==== Data shown ====

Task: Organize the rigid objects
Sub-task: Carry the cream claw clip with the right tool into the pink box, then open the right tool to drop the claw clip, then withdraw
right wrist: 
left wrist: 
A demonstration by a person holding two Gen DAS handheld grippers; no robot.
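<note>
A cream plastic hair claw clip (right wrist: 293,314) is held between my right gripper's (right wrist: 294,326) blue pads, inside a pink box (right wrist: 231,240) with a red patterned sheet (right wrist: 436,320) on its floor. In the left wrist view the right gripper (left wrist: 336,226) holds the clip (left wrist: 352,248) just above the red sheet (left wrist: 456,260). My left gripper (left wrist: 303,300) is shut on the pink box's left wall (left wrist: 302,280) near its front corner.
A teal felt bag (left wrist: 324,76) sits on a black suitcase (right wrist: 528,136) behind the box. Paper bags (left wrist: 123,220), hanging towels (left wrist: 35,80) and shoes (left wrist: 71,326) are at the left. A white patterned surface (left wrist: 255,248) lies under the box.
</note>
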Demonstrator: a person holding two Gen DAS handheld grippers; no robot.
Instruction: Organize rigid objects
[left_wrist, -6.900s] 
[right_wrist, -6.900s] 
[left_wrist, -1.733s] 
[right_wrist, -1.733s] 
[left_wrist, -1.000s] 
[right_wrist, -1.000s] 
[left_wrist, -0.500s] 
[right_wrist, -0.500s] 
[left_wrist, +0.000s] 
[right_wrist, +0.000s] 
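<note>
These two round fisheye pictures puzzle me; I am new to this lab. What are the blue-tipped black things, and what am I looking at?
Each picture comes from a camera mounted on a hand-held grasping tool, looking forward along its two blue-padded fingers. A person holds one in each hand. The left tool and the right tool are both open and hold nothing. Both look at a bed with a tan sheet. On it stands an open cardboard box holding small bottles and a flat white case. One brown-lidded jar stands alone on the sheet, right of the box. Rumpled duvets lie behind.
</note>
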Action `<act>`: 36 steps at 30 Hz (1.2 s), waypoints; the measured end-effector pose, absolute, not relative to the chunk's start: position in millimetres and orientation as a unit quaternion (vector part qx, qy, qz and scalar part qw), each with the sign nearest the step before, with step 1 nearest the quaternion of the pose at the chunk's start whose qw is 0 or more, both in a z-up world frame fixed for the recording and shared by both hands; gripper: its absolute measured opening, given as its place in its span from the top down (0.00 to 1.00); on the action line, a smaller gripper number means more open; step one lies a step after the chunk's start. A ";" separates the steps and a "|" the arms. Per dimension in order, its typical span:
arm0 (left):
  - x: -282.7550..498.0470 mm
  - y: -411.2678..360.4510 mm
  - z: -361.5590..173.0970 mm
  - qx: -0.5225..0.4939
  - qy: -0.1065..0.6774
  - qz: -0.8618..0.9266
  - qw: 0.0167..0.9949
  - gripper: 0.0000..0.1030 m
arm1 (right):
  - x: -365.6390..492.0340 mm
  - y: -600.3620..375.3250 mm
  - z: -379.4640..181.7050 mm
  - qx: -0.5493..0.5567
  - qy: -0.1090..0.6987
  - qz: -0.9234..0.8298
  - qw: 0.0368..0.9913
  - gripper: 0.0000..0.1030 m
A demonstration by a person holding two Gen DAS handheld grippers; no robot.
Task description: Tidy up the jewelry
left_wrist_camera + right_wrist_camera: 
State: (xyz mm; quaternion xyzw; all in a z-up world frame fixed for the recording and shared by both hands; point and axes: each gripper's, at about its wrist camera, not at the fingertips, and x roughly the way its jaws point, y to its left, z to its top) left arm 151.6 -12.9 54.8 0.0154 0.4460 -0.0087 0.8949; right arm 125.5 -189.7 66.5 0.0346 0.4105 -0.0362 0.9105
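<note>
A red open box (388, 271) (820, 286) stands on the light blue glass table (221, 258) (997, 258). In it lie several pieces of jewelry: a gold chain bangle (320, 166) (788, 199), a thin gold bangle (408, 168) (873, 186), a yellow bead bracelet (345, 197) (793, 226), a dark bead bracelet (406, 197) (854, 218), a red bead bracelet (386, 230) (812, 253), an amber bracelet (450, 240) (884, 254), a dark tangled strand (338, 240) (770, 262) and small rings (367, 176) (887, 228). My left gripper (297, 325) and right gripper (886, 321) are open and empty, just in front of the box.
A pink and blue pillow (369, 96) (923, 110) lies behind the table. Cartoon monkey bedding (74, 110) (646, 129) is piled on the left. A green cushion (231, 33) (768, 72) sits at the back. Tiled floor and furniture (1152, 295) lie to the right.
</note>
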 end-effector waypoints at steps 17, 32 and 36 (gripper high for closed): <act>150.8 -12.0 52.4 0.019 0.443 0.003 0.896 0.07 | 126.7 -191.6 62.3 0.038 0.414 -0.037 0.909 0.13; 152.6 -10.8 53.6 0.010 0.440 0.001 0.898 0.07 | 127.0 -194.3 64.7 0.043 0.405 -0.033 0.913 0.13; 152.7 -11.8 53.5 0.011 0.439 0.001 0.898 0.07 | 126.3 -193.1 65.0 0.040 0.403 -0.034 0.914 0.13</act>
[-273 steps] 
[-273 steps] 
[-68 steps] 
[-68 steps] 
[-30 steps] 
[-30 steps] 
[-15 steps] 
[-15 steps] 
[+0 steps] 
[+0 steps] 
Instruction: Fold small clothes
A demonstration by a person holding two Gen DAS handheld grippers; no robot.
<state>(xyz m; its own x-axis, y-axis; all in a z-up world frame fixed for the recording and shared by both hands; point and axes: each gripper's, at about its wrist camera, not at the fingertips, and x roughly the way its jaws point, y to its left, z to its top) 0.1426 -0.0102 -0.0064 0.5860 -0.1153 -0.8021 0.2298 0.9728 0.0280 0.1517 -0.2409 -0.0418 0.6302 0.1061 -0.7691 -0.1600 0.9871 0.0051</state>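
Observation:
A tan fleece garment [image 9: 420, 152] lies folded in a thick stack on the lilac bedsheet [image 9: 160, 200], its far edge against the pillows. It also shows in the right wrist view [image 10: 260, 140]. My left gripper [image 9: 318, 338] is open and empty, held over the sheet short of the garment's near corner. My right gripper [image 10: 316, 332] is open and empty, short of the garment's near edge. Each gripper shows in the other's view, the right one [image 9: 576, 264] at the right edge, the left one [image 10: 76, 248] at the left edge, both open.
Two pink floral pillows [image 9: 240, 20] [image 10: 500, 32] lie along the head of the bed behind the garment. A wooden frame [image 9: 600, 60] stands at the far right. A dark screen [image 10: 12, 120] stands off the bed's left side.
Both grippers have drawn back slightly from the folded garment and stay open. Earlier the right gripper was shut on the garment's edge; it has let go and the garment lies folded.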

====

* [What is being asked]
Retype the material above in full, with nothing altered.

* [Written solution]
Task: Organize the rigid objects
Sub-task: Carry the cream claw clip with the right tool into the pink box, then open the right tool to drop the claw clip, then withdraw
right wrist: 
left wrist: 
A demonstration by a person holding two Gen DAS handheld grippers; no robot.
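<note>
A cream plastic hair claw clip (right wrist: 293,314) is held between my right gripper's (right wrist: 294,326) blue pads, inside a pink box (right wrist: 231,240) with a red patterned sheet (right wrist: 436,320) on its floor. In the left wrist view the right gripper (left wrist: 336,226) holds the clip (left wrist: 352,248) just above the red sheet (left wrist: 456,260). My left gripper (left wrist: 303,300) is shut on the pink box's left wall (left wrist: 302,280) near its front corner.
A teal felt bag (left wrist: 324,76) sits on a black suitcase (right wrist: 528,136) behind the box. Paper bags (left wrist: 123,220), hanging towels (left wrist: 35,80) and shoes (left wrist: 71,326) are at the left. A white patterned surface (left wrist: 255,248) lies under the box.
</note>
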Demonstrator: a person holding two Gen DAS handheld grippers; no robot.
Instruction: Organize rigid objects
[left_wrist, -6.900s] 
[right_wrist, -6.900s] 
[left_wrist, -1.733s] 
[right_wrist, -1.733s] 
[left_wrist, -1.000s] 
[right_wrist, -1.000s] 
[left_wrist, -0.500s] 
[right_wrist, -0.500s] 
[left_wrist, +0.000s] 
[right_wrist, +0.000s] 
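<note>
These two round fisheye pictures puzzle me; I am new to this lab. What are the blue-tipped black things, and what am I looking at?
Each picture comes from a camera mounted on a hand-held grasping tool, looking forward along its two blue-padded fingers. A person holds one in each hand. The left tool and the right tool are both open and hold nothing. Both look at a bed with a tan sheet. On it stands an open cardboard box holding small bottles and a flat white case. One brown-lidded jar stands alone on the sheet, right of the box. Rumpled duvets lie behind.
</note>
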Action `<act>`: 36 steps at 30 Hz (1.2 s), waypoints; the measured end-effector pose, absolute, not relative to the chunk's start: position in millimetres and orientation as a unit quaternion (vector part qx, qy, qz and scalar part qw), each with the sign nearest the step before, with step 1 nearest the quaternion of the pose at the chunk's start whose qw is 0 or more, both in a z-up world frame fixed for the recording and shared by both hands; gripper: its absolute measured opening, given as its place in its span from the top down (0.00 to 1.00); on the action line, a smaller gripper number means more open; step one lies a step after the chunk's start. A ";" separates the steps and a "|" the arms. Per dimension in order, its typical span:
arm0 (left):
  - x: -282.7550..498.0470 mm
  - y: -411.2678..360.4510 mm
  - z: -361.5590..173.0970 mm
  - qx: -0.5225..0.4939
  - qy: -0.1065..0.6774
  - qz: -0.8618..0.9266
  - qw: 0.0167..0.9949
  - gripper: 0.0000..0.1030 m
arm1 (right):
  - x: -365.6390..492.0340 mm
  - y: -600.3620..375.3250 mm
  - z: -379.4640..181.7050 mm
  - qx: -0.5493..0.5567
  - qy: -0.1090..0.6987
  - qz: -0.9234..0.8298
  - qw: 0.0368..0.9913
  - gripper: 0.0000..0.1030 m
A demonstration by a person holding two Gen DAS handheld grippers; no robot.
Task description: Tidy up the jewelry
left_wrist_camera + right_wrist_camera: 
State: (xyz mm; quaternion xyzw; all in a z-up world frame fixed for the recording and shared by both hands; point and axes: each gripper's, at about its wrist camera, not at the fingertips, and x roughly the way its jaws point, y to its left, z to its top) left arm 151.6 -12.9 54.8 0.0154 0.4460 -0.0087 0.8949; right arm 125.5 -189.7 66.5 0.0346 0.4105 -0.0362 0.9105
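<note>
A red open box (388, 271) (820, 286) stands on the light blue glass table (221, 258) (997, 258). In it lie several pieces of jewelry: a gold chain bangle (320, 166) (788, 199), a thin gold bangle (408, 168) (873, 186), a yellow bead bracelet (345, 197) (793, 226), a dark bead bracelet (406, 197) (854, 218), a red bead bracelet (386, 230) (812, 253), an amber bracelet (450, 240) (884, 254), a dark tangled strand (338, 240) (770, 262) and small rings (367, 176) (887, 228). My left gripper (297, 325) and right gripper (886, 321) are open and empty, just in front of the box.
A pink and blue pillow (369, 96) (923, 110) lies behind the table. Cartoon monkey bedding (74, 110) (646, 129) is piled on the left. A green cushion (231, 33) (768, 72) sits at the back. Tiled floor and furniture (1152, 295) lie to the right.
</note>
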 end-effector waypoints at steps 17, 32 and 36 (gripper high for closed): <act>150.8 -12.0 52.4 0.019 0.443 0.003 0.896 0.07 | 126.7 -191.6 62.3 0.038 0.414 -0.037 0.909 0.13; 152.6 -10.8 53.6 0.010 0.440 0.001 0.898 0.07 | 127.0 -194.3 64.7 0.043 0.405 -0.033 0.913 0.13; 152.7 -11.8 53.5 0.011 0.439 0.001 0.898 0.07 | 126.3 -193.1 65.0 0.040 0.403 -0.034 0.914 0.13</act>
[-273 steps] 
[-273 steps] 
[-68 steps] 
[-68 steps] 
[-30 steps] 
[-30 steps] 
[-15 steps] 
[-15 steps] 
[+0 steps] 
[+0 steps] 
Instruction: Fold small clothes
A demonstration by a person holding two Gen DAS handheld grippers; no robot.
<state>(xyz m; its own x-axis, y-axis; all in a z-up world frame fixed for the recording and shared by both hands; point and axes: each gripper's, at about its wrist camera, not at the fingertips, and x roughly the way its jaws point, y to its left, z to its top) 0.1426 -0.0102 -0.0064 0.5860 -0.1153 -0.8021 0.2298 0.9728 0.0280 0.1517 -0.2409 -0.0418 0.6302 0.1061 -0.7691 -0.1600 0.9871 0.0051</state>
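Observation:
A tan fleece garment [image 9: 420, 152] lies folded in a thick stack on the lilac bedsheet [image 9: 160, 200], its far edge against the pillows. It also shows in the right wrist view [image 10: 260, 140]. My left gripper [image 9: 318, 338] is open and empty, held over the sheet short of the garment's near corner. My right gripper [image 10: 316, 332] is open and empty, short of the garment's near edge. Each gripper shows in the other's view, the right one [image 9: 576, 264] at the right edge, the left one [image 10: 76, 248] at the left edge, both open.
Two pink floral pillows [image 9: 240, 20] [image 10: 500, 32] lie along the head of the bed behind the garment. A wooden frame [image 9: 600, 60] stands at the far right. A dark screen [image 10: 12, 120] stands off the bed's left side.
Both grippers have drawn back slightly from the folded garment and stay open. Earlier the right gripper was shut on the garment's edge; it has let go and the garment lies folded.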

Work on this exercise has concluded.